In the data below, find the line containing "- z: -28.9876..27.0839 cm", then set down that line and every later line up to and including the line containing "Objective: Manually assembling", exactly.

[Stored data]
━━━━━━━━
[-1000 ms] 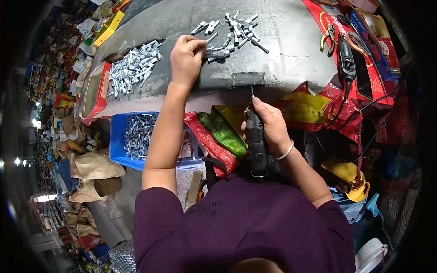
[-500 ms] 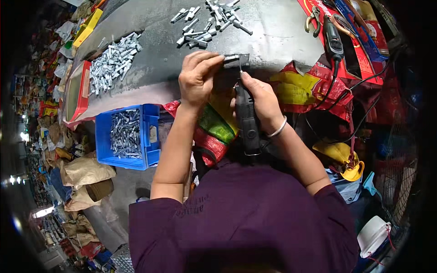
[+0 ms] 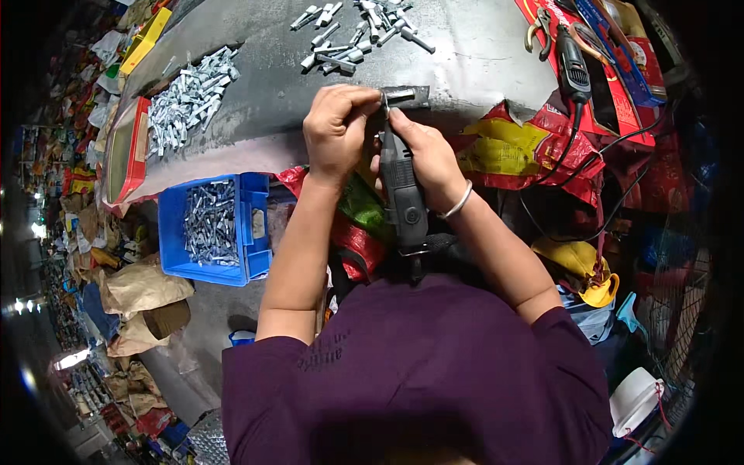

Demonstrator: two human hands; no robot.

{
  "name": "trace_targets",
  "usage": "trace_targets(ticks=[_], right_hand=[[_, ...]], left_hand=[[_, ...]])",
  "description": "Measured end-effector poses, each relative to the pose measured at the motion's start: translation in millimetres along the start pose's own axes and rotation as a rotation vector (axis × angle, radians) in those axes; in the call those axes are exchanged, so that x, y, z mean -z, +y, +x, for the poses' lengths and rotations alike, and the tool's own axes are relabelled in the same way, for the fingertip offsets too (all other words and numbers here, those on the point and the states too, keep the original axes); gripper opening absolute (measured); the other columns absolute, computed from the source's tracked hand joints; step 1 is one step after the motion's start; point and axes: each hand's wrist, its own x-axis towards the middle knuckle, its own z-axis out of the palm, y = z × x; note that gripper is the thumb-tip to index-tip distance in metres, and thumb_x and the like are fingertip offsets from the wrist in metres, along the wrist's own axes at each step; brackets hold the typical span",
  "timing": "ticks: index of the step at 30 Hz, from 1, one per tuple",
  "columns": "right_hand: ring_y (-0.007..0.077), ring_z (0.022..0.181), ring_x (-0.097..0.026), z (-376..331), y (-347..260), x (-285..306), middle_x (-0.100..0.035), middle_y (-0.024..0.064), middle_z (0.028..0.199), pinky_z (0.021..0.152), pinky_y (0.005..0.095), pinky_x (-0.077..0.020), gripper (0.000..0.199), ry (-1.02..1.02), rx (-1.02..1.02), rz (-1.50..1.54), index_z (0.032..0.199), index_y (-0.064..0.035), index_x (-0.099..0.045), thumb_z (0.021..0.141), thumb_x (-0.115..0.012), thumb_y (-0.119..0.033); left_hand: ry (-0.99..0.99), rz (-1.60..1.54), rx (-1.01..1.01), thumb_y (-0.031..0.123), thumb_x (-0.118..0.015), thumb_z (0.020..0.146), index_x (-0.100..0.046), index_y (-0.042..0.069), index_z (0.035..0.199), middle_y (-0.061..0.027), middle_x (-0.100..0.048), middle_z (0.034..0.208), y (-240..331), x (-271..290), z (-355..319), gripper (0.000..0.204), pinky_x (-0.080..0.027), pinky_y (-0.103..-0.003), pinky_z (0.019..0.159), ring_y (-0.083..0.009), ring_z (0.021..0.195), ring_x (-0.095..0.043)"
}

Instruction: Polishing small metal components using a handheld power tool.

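Observation:
My right hand (image 3: 426,159) is wrapped round a black rotary tool (image 3: 401,186), its thumb near the nose. The tool points away from me, and its thin tip meets the fingertips of my left hand (image 3: 337,132). Those left fingers are pinched together; whatever is between them is hidden or too small to name. Just right of the tip, a small silvery metal piece (image 3: 400,94) shows on a dark block (image 3: 419,96) at the bench's near edge. Beyond my hands lie several loose grey metal parts (image 3: 338,60), each a thin shank with a thicker end.
A heap of similar parts (image 3: 190,97) lies on the metal-topped bench (image 3: 263,101) at left. Below it stands a blue bin (image 3: 244,225) of darker parts. A second rotary tool (image 3: 572,70), pliers (image 3: 538,31) and looping cables (image 3: 620,147) occupy the right side.
The tool's nose has shifted left, toward my left fingertips, and its body has swung left. The silvery piece that was by my left fingers now shows right of the tip.

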Motion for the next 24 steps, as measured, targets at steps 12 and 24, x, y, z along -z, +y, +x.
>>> trace_targets(ticks=[12, 24], right_hand=[[0.0198, 0.045, -0.060, -18, -12, 16, -0.067, 0.0115, 0.065, 0.042, 0.0291, -0.0470, 0.044, 0.098, 0.024, -0.045, 0.090, -0.0022, -0.062, 0.104, -0.054, -0.043], [0.0220, 0.049, -0.063, -14, -11, 12, -0.069, 0.0110, 0.071, 0.045, 0.0308, -0.0502, 0.050, -0.029, -0.112, 0.039, 0.097, -0.0031, -0.062, 0.105, -0.048, -0.050]], left_hand=[[0.033, 0.023, 0.049, -0.010, -0.071, 0.075, -0.075, 0.003, 0.089, -0.0069, -0.075, 0.095, 8, 0, 1, 0.020, -0.054, -0.030, 0.078, -0.0197, 0.085, -0.067], [-0.035, 0.020, -0.245, -0.009, -0.072, 0.073, -0.074, 0.003, 0.082, -0.0073, -0.075, 0.104, -5, 3, -3, 0.015, -0.055, -0.034, 0.088, -0.0231, 0.099, -0.068]])
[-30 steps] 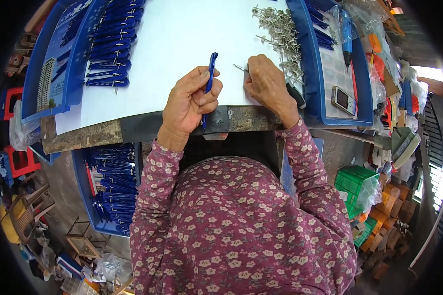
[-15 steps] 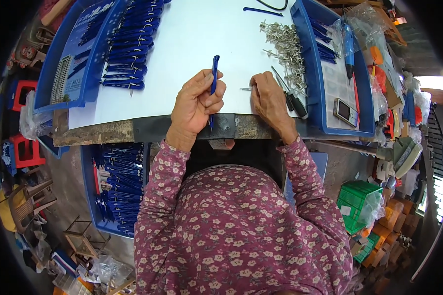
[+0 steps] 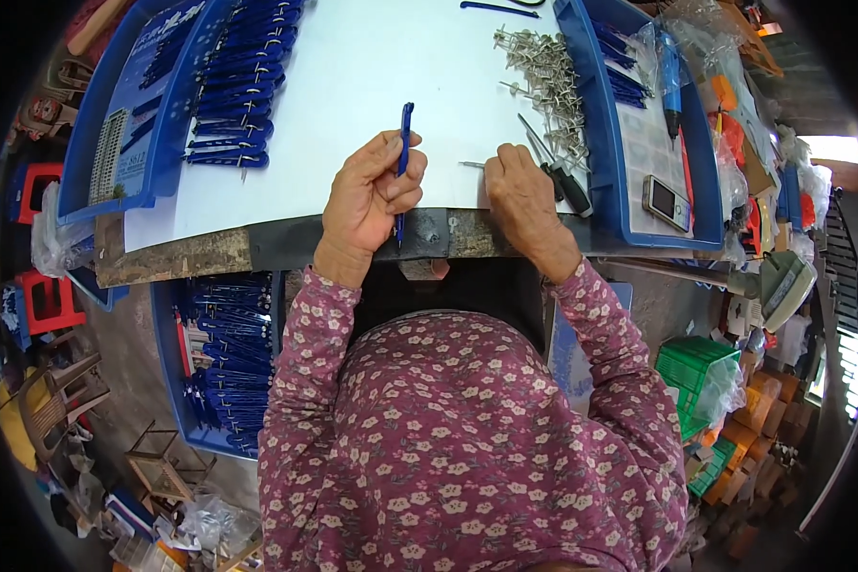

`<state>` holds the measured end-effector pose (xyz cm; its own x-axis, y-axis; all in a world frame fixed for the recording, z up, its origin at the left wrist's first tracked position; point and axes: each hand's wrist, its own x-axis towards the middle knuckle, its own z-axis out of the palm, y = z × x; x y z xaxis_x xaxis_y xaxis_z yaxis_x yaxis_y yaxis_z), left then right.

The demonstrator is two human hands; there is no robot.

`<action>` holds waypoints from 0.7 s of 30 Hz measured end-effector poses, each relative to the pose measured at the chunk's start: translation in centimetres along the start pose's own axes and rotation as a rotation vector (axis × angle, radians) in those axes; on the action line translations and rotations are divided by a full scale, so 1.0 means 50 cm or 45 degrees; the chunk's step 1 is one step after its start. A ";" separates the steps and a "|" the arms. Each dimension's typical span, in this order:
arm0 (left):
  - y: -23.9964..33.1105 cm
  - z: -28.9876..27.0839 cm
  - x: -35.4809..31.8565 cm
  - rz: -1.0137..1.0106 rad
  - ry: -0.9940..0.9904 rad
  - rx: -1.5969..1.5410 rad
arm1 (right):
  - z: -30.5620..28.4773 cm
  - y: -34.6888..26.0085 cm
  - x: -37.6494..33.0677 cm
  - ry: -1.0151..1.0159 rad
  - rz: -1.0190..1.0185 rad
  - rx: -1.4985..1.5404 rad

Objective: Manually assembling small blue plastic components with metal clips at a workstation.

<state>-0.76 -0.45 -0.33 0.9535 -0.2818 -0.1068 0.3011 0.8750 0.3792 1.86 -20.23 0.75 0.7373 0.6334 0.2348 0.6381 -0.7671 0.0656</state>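
At 6 o'clock from the view's centre, nearest the lens, a floral shirt point(image 3: 458, 429) covers the person's torso. At 8 o'clock, below counter level, a lower tray point(image 3: 205, 440) holds a dense stack of dark blue sticks. The worn front edge of the counter point(image 3: 186, 253) crosses beyond the torso; a white sheet point(image 3: 372, 67) covers the working surface.

Left hand point(image 3: 372, 191), 11 o'clock: grip closed on one blue stick point(image 3: 406, 124). The held stick points to 12 o'clock, upper end clear of the fingers, lower end reaching the counter edge. Right hand point(image 3: 522, 195), between 1 and 2 o'clock: grip closed around a slim metal piece point(image 3: 471, 164) — its tip projects toward 9 o'clock, over the sheet. The two hands are apart.

Just beside the right hand, at 2 o'clock, lies a black-handled tool point(image 3: 574, 194). Beyond it, at 1 o'clock, is a loose pile of silver metal parts point(image 3: 553, 91). Between 10 and 11 o'clock, a long row of blue sticks point(image 3: 238, 105) runs away from the person, alongside the left tray point(image 3: 167, 162). The right tray point(image 3: 608, 143), at 2 o'clock, contains further sticks and a handheld device point(image 3: 667, 202) — a small screen faces up. Farthest, between 12 and 1 o'clock, lies a single loose stick point(image 3: 499, 10).
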 end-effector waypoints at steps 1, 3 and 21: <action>0.000 0.000 -0.001 0.003 0.003 -0.003 | 0.000 0.002 0.000 0.003 -0.040 -0.038; -0.002 0.001 -0.003 0.002 0.026 -0.037 | -0.004 0.006 -0.004 -0.005 -0.052 -0.040; -0.006 -0.007 -0.006 0.016 0.014 -0.018 | -0.061 -0.046 0.046 -0.036 0.473 1.407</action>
<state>-1.12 -0.48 -0.76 0.9573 -0.2666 -0.1123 0.2892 0.8838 0.3677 1.40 -17.30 4.10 0.9152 0.4011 0.0393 0.2173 -0.4089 -0.8863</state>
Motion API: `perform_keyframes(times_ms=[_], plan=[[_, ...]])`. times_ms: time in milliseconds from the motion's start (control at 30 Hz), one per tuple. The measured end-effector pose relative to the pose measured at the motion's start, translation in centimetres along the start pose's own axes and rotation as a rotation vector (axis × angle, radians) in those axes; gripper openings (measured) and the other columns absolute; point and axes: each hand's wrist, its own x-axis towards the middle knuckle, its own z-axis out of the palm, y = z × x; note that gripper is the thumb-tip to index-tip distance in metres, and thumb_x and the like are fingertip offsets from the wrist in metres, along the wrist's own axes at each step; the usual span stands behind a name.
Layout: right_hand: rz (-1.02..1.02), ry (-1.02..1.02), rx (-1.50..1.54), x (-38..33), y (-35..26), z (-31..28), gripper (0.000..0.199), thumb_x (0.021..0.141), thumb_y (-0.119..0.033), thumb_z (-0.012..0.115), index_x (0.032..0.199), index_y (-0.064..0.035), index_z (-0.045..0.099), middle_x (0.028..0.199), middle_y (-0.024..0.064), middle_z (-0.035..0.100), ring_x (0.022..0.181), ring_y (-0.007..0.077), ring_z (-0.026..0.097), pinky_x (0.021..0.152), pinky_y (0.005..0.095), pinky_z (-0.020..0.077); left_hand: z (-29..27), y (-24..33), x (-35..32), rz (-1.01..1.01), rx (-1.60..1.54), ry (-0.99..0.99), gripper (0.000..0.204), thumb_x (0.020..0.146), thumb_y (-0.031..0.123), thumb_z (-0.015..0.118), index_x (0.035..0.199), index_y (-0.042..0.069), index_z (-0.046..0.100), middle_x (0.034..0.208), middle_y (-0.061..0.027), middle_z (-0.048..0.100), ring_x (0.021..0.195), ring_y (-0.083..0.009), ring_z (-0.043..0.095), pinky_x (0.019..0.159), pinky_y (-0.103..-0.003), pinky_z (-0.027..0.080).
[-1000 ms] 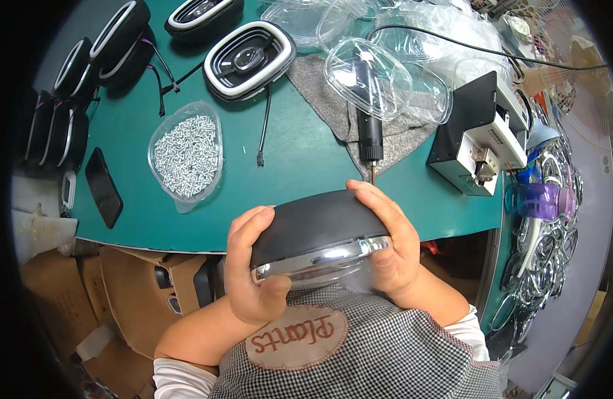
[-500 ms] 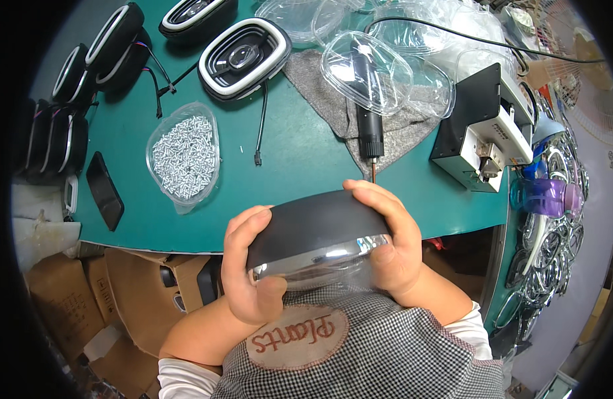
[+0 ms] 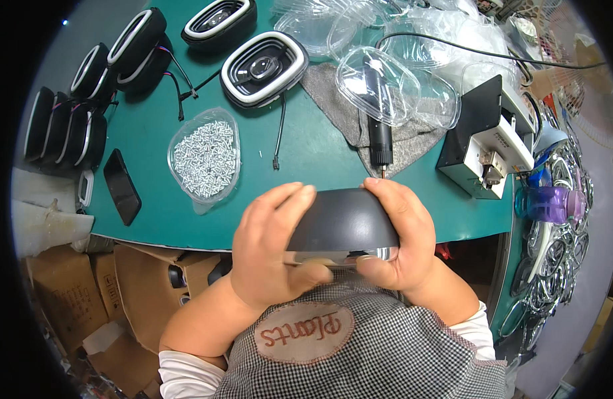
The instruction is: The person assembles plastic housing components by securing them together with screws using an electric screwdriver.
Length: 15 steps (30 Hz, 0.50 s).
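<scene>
— Where does the piece stand right now?

— I have the dark oval housing off the green table, held close against my chest. My left hand is curled around its left end, fingers over the top and thumb under the shiny rim; my right hand clamps the right end the same way.

— So how far along would you say?

— Early on this one, I'd judge. The electric screwdriver lies untouched on the grey cloth, and the tray of small screws sits full. One finished-looking white-rimmed unit lies face up ahead of me, with more stacked at the left.
</scene>
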Motion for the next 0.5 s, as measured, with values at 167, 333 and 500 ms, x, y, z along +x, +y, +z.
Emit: perform_keyframes(times_ms=[167, 333, 500], plan=[[-0.115, 0.018, -0.076, 0.8, -0.8, -0.3, 0.085, 0.07, -0.053, 0.077, 0.125, 0.0078, 0.055, 0.106, 0.021, 0.062, 0.093, 0.0352, 0.063, 0.08, 0.0422, 0.0525, -0.4, 2.0, 3.0, 0.132, 0.148, -0.202, 0.088, 0.073, 0.063, 0.071, 0.132, 0.001, 0.053, 0.118, -0.0192, 0.059, 0.099, -0.034, 0.061, 0.085, -0.042, 0.05], [-0.139, -0.033, -0.034, 1.0, -0.9, -0.7, 0.096, 0.07, -0.066, 0.072, 0.129, 0.0068, 0.052, 0.113, 0.0226, 0.059, 0.098, 0.036, 0.062, 0.084, 0.0421, 0.0514, -0.4, 0.9, 2.2, 0.16, 0.119, -0.175, 0.089, 0.073, 0.064, 0.07, 0.132, 0.0, 0.053, 0.111, -0.0178, 0.059, 0.096, -0.0331, 0.061, 0.084, -0.041, 0.05], [0.005, 0.038, 0.053, -0.9, 1.2, 0.3, 0.101, 0.073, -0.071, 0.066, 0.135, 0.0069, 0.048, 0.12, 0.0251, 0.056, 0.108, 0.0369, 0.059, 0.091, 0.0417, 0.0489, 1.0, -1.5, -0.9, -0.142, -0.354, 0.105, 0.095, 0.079, 0.069, 0.062, 0.137, -0.005, 0.045, 0.118, -0.0175, 0.057, 0.099, -0.0287, 0.058, 0.087, -0.039, 0.047]])
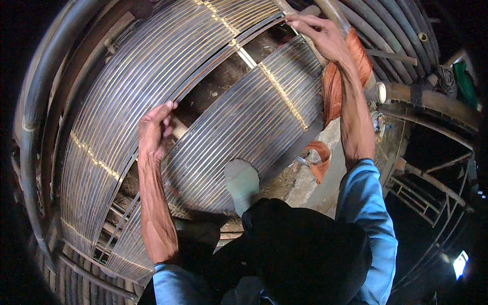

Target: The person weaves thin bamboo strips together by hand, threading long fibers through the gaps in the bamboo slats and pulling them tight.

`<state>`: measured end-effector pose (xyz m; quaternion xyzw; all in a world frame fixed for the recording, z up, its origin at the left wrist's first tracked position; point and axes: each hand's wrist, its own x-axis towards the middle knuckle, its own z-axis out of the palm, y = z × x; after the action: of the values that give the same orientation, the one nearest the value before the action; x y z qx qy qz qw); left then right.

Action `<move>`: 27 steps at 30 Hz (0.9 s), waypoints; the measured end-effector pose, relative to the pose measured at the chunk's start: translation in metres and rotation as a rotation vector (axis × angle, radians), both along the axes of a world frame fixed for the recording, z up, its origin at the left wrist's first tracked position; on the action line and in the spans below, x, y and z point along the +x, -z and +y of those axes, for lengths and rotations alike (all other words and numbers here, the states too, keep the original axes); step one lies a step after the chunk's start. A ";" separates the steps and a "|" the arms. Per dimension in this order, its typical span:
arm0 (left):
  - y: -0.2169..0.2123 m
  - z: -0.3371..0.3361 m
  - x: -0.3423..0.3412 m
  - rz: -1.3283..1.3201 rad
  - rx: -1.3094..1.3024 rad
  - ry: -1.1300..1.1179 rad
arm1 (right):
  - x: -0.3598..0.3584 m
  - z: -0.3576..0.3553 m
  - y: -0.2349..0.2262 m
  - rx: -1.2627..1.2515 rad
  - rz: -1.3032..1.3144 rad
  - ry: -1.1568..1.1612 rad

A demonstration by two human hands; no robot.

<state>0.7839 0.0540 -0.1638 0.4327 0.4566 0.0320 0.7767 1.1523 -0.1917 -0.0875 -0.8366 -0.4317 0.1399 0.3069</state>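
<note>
A wide mat of thin, split bamboo-like slats lies before me in a far section (137,86) and a near section (239,122), with an open gap between them. Pale yellowish bindings (284,96) cross the slats in rows. Along the far side of the gap runs a long dark slat (204,71). My left hand (154,127) pinches this slat at its near left part, fingers closed. Farther right, my right hand (321,36) is closed on the slat's other end, thumb and fingertips together. My foot (241,184), in a pale greenish-grey covering, rests on the near section.
A hank of orange cord (332,91) hangs by my right forearm, and a loose orange strand (319,161) lies below it. Thick poles (38,101) frame the left side; more poles (376,30) stand at the upper right. A green cloth-like thing (464,84) is at far right.
</note>
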 end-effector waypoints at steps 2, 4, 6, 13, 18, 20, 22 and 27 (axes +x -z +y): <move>0.032 -0.012 -0.009 0.033 0.551 0.110 | 0.002 0.005 0.016 -0.254 -0.048 -0.064; 0.026 -0.046 0.023 0.217 0.816 0.395 | 0.000 0.004 0.033 -0.372 -0.092 -0.206; 0.005 -0.073 0.063 0.271 1.058 0.552 | -0.005 0.016 0.056 -0.419 -0.077 -0.288; 0.084 -0.114 0.162 0.242 1.308 0.460 | -0.012 0.045 0.116 -0.460 -0.013 -0.435; 0.113 -0.112 0.206 0.289 0.817 0.501 | -0.018 0.039 0.145 -0.486 -0.065 -0.410; 0.117 -0.113 0.211 0.230 0.626 0.407 | -0.014 0.044 0.149 -0.639 -0.080 -0.394; 0.103 -0.110 0.211 0.220 0.595 0.488 | -0.016 0.041 0.139 -0.718 -0.094 -0.381; 0.065 -0.113 0.180 -0.140 1.306 0.345 | -0.039 0.017 0.090 -0.350 -0.184 -0.167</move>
<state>0.9638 -0.0588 -0.2284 0.8765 0.2167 0.2049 0.3778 1.1133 -0.1744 -0.1772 -0.8478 -0.4946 0.1608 0.1038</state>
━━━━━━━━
OUTPUT BELOW>
  - z: -28.9876..27.0839 cm
  - x: -35.4809..31.8565 cm
  - rz: -1.0137..1.0106 rad
  - ry: -0.9940..0.9904 rad
  - rx: -1.5969..1.5410 rad
arm1 (right):
  - z: -30.5620..28.4773 cm
  - y: -34.6888..26.0085 cm
  - x: -37.6494..33.0677 cm
  - ry: -1.0151..1.0159 rad
  - rz: -1.0190..1.0185 rad
  - rx: -1.4985..1.5404 rad

Objective: Manually assembling small blue plastic components with metal clips at a workstation.

At this stage, the exercise is finished.